Source data:
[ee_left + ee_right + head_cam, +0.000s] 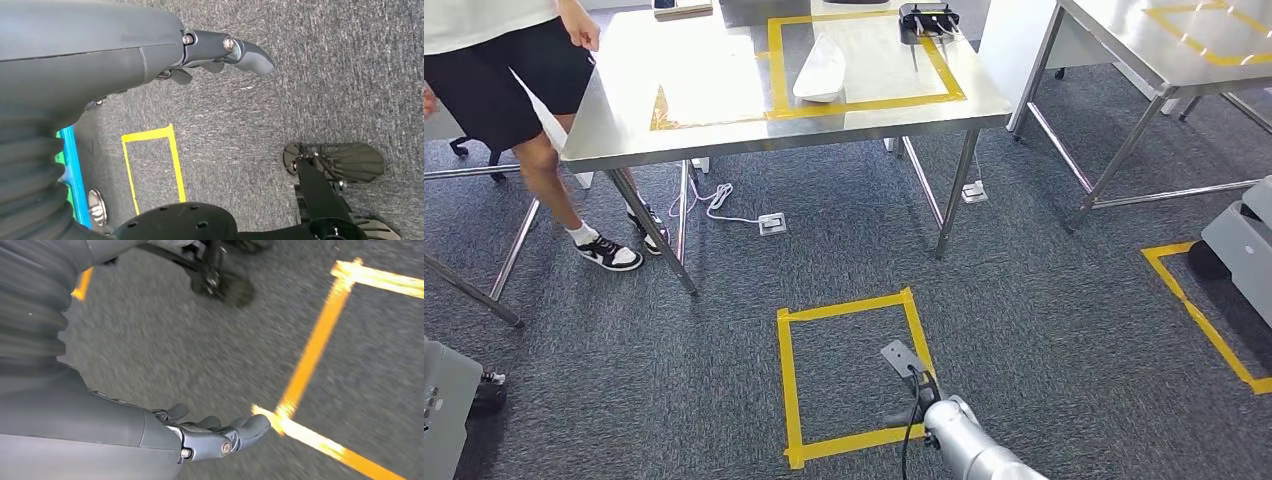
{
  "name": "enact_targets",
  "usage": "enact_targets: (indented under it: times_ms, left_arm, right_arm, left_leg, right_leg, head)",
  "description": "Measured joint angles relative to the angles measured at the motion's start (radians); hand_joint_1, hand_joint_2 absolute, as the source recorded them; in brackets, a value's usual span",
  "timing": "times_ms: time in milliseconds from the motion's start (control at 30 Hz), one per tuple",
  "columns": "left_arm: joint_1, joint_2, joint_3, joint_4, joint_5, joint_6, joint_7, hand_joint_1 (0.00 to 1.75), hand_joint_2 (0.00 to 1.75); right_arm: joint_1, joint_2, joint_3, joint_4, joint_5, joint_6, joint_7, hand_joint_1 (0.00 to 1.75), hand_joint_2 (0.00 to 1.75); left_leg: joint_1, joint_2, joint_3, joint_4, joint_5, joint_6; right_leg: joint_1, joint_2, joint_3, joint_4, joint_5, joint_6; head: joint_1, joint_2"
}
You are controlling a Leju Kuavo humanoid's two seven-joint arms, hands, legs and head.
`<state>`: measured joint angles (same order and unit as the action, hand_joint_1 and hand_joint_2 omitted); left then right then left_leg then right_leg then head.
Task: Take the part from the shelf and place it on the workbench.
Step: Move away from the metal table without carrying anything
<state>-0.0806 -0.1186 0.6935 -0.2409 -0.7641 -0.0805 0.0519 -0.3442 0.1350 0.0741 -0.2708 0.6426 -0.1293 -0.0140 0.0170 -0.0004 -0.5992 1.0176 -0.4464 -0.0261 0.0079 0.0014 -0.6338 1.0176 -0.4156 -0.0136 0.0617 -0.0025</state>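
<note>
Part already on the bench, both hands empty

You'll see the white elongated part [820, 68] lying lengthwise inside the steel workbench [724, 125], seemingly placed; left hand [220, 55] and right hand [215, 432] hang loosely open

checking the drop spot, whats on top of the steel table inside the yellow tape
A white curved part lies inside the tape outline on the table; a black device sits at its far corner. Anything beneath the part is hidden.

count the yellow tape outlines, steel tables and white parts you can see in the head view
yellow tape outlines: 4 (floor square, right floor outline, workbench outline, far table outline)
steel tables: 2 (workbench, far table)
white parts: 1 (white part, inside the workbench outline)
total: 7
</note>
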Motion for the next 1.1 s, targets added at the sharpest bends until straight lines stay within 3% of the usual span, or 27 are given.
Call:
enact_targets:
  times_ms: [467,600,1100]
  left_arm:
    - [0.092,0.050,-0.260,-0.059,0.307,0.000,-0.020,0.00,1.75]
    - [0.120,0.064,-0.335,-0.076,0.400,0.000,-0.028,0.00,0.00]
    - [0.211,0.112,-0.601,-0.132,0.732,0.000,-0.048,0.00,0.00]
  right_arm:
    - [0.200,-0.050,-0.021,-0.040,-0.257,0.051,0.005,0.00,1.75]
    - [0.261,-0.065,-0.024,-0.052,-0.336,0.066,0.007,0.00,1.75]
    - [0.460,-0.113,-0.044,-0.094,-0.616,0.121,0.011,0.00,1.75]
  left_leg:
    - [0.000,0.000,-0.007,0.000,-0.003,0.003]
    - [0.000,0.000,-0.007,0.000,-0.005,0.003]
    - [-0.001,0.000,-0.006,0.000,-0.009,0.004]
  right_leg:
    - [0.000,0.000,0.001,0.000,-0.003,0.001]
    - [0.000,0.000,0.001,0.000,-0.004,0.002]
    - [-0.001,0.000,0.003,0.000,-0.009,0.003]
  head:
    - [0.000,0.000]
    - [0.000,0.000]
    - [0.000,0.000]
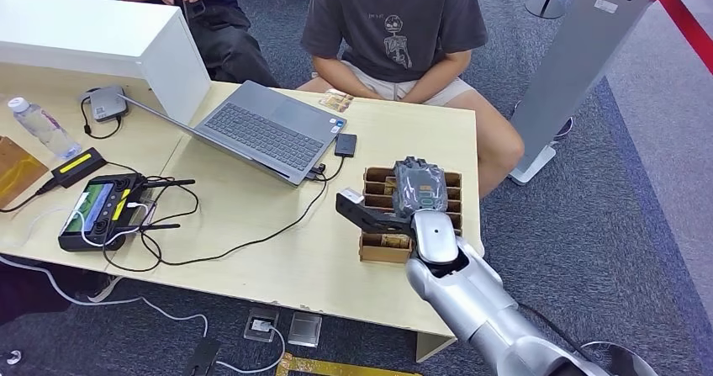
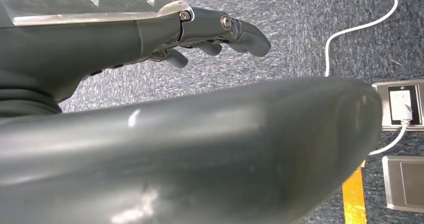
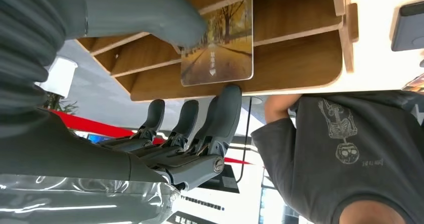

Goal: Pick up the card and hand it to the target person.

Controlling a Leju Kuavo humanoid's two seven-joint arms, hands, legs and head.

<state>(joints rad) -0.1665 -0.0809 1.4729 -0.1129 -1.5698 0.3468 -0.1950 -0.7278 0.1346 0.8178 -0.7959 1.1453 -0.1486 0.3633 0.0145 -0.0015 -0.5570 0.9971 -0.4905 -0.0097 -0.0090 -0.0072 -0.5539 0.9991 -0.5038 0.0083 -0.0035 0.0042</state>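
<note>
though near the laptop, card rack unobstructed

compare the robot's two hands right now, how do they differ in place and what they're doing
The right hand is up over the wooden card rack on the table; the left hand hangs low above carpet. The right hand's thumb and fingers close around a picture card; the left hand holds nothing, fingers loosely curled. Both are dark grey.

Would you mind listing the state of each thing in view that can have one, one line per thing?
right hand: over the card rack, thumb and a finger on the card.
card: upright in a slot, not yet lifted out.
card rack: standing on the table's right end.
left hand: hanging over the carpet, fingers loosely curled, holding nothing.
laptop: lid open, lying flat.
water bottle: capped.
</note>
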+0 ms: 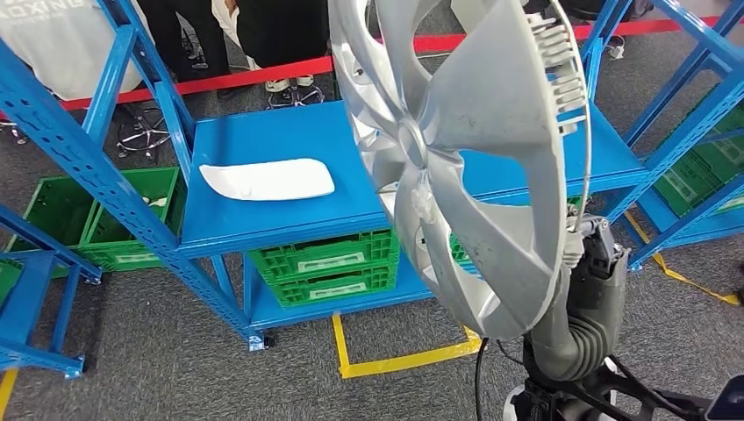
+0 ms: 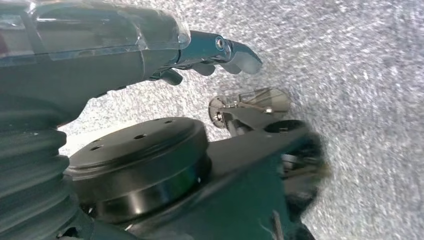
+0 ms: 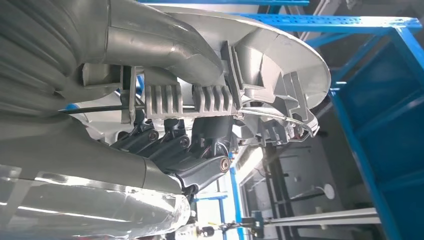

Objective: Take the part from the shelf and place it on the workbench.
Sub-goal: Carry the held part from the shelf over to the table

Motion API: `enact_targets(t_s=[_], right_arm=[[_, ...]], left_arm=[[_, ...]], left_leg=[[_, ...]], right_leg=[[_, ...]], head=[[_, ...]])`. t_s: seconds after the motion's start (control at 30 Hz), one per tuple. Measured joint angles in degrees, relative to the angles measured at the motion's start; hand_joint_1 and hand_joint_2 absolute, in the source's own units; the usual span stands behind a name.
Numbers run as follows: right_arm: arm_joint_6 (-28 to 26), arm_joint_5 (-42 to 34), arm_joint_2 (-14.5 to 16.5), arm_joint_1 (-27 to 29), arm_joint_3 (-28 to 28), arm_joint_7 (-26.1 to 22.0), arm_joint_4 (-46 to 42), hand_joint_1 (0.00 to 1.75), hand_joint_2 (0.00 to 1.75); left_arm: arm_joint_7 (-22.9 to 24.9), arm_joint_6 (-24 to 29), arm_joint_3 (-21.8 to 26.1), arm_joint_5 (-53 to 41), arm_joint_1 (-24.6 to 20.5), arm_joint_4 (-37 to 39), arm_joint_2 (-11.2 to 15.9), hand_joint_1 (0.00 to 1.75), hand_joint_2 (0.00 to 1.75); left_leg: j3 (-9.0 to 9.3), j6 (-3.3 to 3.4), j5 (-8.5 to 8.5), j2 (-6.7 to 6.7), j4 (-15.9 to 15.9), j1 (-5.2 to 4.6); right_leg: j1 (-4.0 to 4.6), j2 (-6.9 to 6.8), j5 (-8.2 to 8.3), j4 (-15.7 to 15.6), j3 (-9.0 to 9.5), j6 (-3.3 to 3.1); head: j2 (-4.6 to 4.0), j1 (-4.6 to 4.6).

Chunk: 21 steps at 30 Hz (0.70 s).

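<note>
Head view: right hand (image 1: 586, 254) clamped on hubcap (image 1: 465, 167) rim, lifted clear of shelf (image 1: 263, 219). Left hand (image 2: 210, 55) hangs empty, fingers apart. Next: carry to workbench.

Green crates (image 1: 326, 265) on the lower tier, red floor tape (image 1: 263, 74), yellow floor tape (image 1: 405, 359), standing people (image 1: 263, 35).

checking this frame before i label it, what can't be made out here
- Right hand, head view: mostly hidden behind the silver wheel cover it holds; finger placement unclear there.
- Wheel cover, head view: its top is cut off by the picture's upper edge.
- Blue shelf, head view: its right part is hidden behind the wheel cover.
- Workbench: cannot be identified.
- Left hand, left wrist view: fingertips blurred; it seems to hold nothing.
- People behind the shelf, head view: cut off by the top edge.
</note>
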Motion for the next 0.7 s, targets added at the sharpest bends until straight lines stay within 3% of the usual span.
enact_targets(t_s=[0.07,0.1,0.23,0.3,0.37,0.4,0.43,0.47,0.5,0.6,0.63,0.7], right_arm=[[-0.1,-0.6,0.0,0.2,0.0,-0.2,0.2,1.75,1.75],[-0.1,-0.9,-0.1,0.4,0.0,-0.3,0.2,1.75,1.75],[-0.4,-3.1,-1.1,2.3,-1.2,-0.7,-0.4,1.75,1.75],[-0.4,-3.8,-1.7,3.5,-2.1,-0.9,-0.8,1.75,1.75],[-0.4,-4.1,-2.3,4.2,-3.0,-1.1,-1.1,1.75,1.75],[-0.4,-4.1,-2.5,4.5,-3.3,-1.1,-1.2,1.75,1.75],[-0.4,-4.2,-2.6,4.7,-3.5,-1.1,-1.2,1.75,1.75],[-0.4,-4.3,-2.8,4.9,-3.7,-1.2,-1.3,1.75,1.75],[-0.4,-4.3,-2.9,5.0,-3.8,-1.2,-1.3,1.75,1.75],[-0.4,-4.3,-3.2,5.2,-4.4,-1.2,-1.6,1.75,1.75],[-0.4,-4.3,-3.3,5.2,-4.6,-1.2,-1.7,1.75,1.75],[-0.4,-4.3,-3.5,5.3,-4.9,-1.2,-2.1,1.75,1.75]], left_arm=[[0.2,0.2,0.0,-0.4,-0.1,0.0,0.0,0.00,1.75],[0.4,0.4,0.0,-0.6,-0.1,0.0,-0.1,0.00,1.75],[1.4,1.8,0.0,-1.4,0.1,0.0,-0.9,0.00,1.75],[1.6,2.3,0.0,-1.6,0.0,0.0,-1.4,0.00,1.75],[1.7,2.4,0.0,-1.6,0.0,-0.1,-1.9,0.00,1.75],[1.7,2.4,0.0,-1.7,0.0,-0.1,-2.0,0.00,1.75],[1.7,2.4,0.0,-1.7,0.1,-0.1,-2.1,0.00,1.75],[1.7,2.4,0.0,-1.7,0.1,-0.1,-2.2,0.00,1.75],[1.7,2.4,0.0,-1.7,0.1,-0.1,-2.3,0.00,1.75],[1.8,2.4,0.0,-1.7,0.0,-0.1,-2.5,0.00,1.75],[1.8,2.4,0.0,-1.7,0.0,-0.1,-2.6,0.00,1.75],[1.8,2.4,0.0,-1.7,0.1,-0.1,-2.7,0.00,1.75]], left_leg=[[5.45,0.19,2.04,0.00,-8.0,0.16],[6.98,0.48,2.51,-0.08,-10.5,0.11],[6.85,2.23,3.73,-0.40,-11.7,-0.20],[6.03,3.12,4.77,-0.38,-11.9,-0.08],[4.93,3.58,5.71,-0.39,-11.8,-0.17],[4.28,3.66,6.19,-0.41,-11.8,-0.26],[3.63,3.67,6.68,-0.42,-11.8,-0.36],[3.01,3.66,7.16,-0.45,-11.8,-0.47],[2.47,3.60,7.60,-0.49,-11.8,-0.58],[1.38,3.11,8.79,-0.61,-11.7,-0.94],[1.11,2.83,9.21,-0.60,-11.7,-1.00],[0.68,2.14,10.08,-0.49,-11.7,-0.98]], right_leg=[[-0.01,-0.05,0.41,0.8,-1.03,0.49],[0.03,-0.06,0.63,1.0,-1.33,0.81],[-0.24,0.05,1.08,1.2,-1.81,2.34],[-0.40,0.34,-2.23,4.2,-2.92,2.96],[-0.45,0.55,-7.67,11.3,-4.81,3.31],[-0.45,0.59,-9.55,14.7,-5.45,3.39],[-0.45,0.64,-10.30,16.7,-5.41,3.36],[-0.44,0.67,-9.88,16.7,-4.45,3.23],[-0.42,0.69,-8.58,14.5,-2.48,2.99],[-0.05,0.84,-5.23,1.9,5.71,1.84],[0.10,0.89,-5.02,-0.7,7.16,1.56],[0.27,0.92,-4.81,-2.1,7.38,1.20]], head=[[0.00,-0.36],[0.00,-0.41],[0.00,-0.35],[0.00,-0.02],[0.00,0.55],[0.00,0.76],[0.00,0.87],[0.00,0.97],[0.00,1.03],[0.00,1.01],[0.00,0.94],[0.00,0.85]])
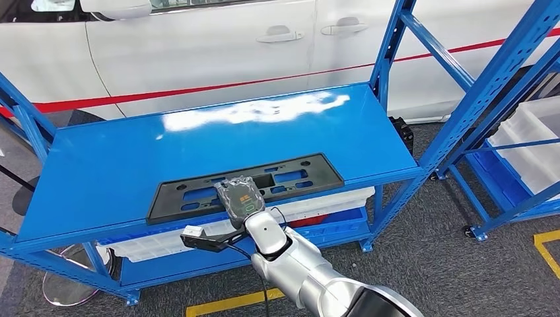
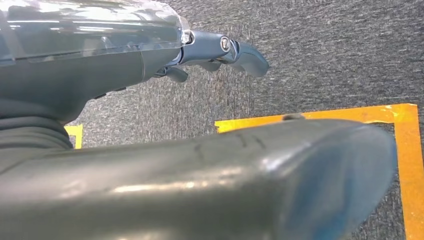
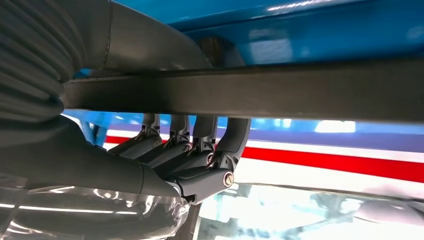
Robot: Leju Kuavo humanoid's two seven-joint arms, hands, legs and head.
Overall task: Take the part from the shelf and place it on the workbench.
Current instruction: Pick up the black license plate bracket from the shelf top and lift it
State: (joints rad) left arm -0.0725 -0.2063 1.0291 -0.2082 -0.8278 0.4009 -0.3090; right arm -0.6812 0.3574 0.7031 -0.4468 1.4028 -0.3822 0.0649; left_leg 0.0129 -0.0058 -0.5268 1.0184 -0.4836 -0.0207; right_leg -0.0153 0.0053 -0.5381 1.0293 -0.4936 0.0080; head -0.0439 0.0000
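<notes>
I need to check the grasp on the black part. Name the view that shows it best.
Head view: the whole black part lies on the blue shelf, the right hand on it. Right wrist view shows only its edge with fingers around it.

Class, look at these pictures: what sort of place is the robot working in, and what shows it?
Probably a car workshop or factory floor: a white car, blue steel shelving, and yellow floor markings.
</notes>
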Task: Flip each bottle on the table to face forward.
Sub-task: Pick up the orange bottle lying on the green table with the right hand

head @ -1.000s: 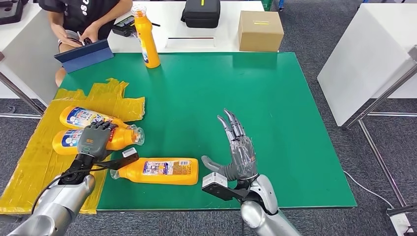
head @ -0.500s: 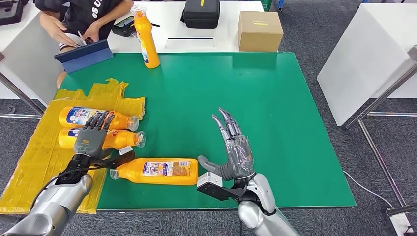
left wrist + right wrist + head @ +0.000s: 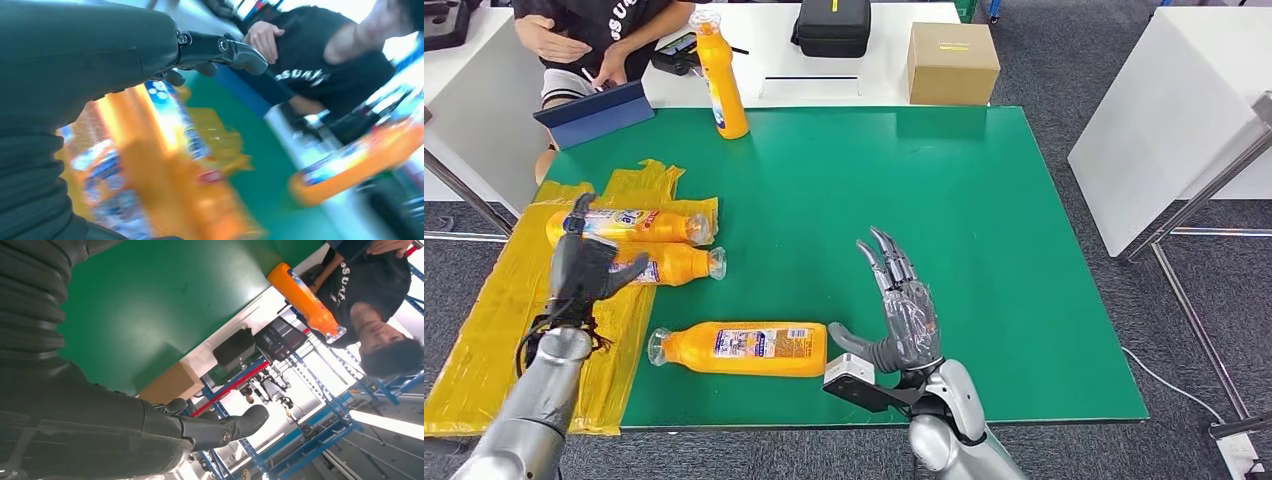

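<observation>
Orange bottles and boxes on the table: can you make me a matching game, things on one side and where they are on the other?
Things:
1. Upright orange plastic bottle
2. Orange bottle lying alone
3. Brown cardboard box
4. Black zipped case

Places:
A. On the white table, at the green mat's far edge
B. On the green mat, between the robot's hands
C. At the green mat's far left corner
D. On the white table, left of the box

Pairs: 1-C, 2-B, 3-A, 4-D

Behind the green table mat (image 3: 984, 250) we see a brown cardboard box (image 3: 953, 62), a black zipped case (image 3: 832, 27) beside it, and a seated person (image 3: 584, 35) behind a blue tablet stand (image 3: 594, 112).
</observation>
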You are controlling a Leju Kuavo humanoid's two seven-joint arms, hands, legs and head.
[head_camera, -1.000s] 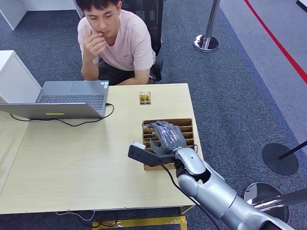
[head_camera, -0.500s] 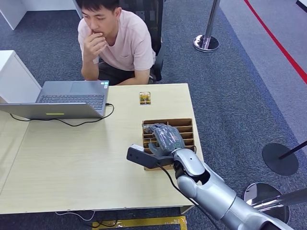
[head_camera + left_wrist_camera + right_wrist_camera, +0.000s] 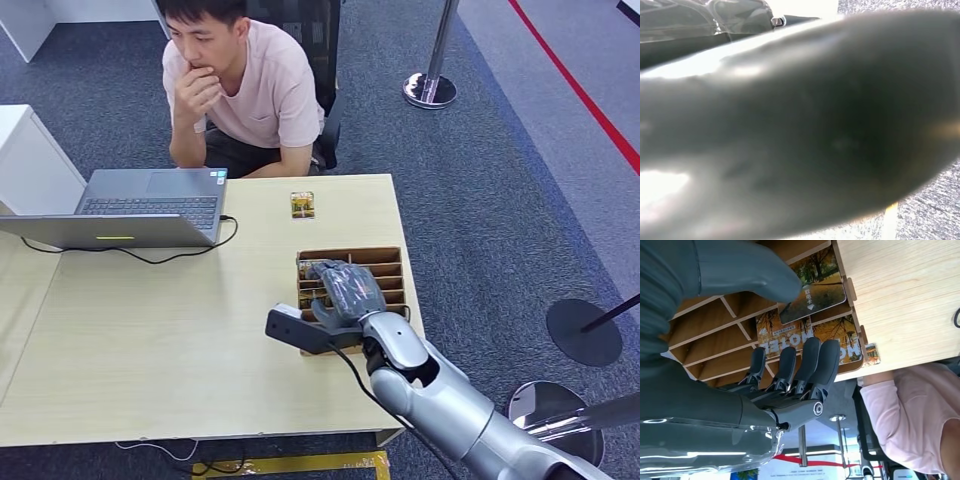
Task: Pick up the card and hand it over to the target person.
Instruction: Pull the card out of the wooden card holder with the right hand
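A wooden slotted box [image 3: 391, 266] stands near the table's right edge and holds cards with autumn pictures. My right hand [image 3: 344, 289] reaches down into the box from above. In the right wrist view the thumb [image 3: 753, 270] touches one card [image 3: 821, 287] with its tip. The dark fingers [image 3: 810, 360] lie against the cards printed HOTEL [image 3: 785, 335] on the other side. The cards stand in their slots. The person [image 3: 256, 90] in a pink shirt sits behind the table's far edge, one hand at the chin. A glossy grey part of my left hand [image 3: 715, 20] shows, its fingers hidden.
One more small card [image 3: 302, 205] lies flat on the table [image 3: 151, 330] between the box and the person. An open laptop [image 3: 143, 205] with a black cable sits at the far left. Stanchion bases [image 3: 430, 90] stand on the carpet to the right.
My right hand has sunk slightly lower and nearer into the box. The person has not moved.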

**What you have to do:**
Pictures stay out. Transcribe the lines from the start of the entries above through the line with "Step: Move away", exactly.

**Answer for this exercise:**
[ee_left + ee_right + head_cam, +0.000s] 
{
  "name": "enact_targets",
  "usage": "enact_targets: (indented under it: times_ms, left_arm, right_arm, left_leg, right_leg, head)",
  "description": "Measured joint angles relative to the angles measured at the motion's start (radians); hand_joint_1, hand_joint_2 absolute, as the source recorded them; in brackets, a value's usual span",
  "timing": "times_ms: time in milliseconds from the motion's start (control at 30 Hz), one per tuple",
  "columns": "left_arm: joint_1, joint_2, joint_3, joint_4, joint_5, joint_6, joint_7, hand_joint_1 (0.00 to 1.75), hand_joint_2 (0.00 to 1.75); right_arm: joint_1, joint_2, joint_3, joint_4, joint_5, joint_6, joint_7, hand_joint_1 (0.00 to 1.75), hand_joint_2 (0.00 to 1.75); left_leg: joint_1, joint_2, joint_3, joint_4, joint_5, joint_6; right_leg: joint_1, joint_2, joint_3, joint_4, joint_5, joint_6; head: joint_1, joint_2"
}
You are controlling a Leju Kuavo humanoid's two seven-joint arms, hands, legs and head.
`<state>`: measured joint angles (same order and unit as the action, hand_joint_1 and hand_joint_2 omitted); left then right then left_leg then right_leg then head.
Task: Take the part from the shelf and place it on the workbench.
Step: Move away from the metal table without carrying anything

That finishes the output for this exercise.